When Should We Prefer State-to-Visual DAgger Over Visual Reinforcement Learning?
This work provides practical recommendations for practitioners in visual policy learning, though it is incremental as it compares existing methods without introducing new techniques.
This study empirically compares State-to-Visual DAgger and Visual Reinforcement Learning across 16 tasks from three benchmarks, finding that State-to-Visual DAgger does not universally outperform Visual RL but shows significant advantages in challenging tasks with more consistent performance, while its benefits in sample efficiency are less pronounced.

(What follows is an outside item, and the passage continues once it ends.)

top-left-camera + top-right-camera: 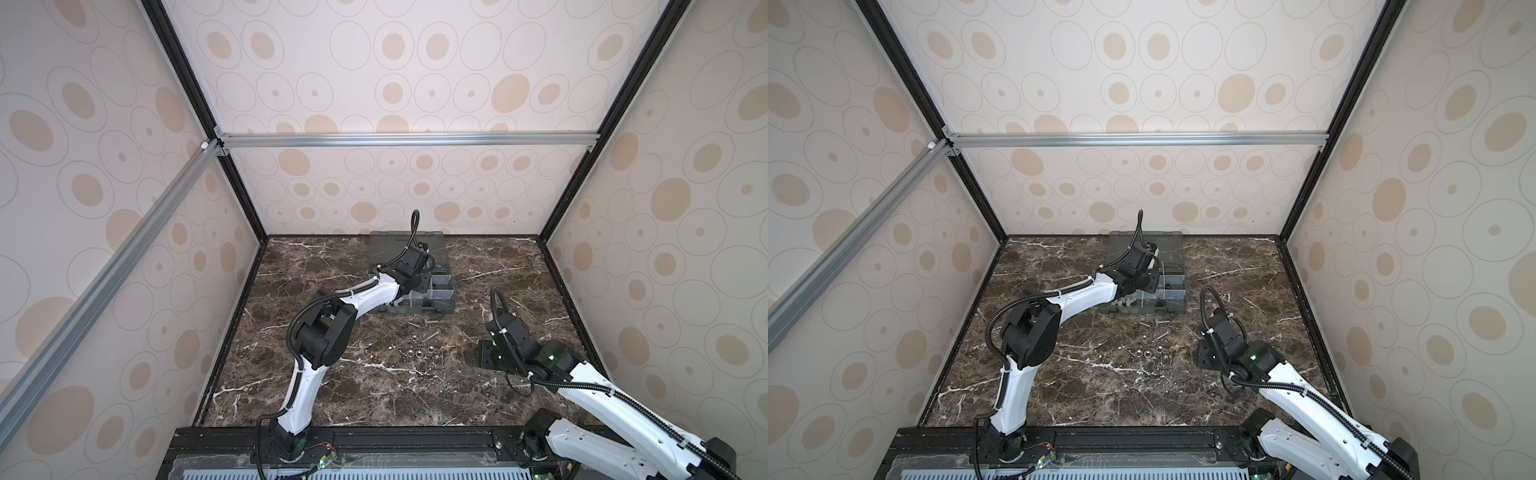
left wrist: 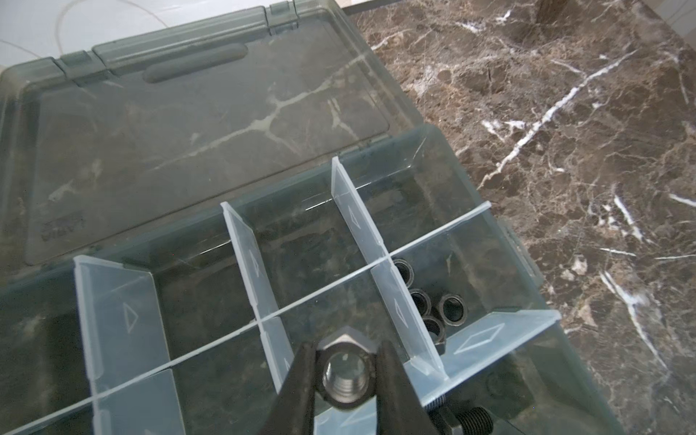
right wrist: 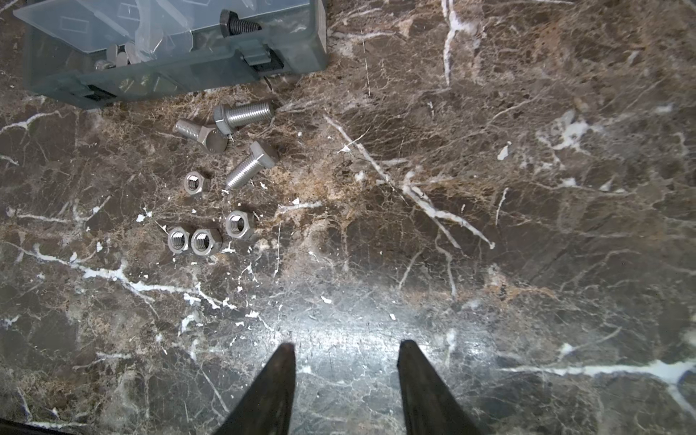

Learning policies from high-dimensional visual inputs, such as pixels and point clouds, is crucial in various applications. Visual reinforcement learning is a promising approach that directly trains policies from visual observations, although it faces challenges in sample efficiency and computational costs. This study conducts an empirical comparison of State-to-Visual DAgger, a two-stage framework that initially trains a state policy before adopting online imitation to learn a visual policy, and Visual RL across a diverse set of tasks. We evaluate both methods across 16 tasks from three benchmarks, focusing on their asymptotic performance, sample efficiency, and computational costs. Surprisingly, our findings reveal that State-to-Visual DAgger does not universally outperform Visual RL but shows significant advantages in challenging tasks, offering more consistent performance. In contrast, its benefits in sample efficiency are less pronounced, although it often reduces the overall wall-clock time required for training. Based on our findings, we provide recommendations for practitioners and hope that our results contribute valuable perspectives for future research in visual policy learning.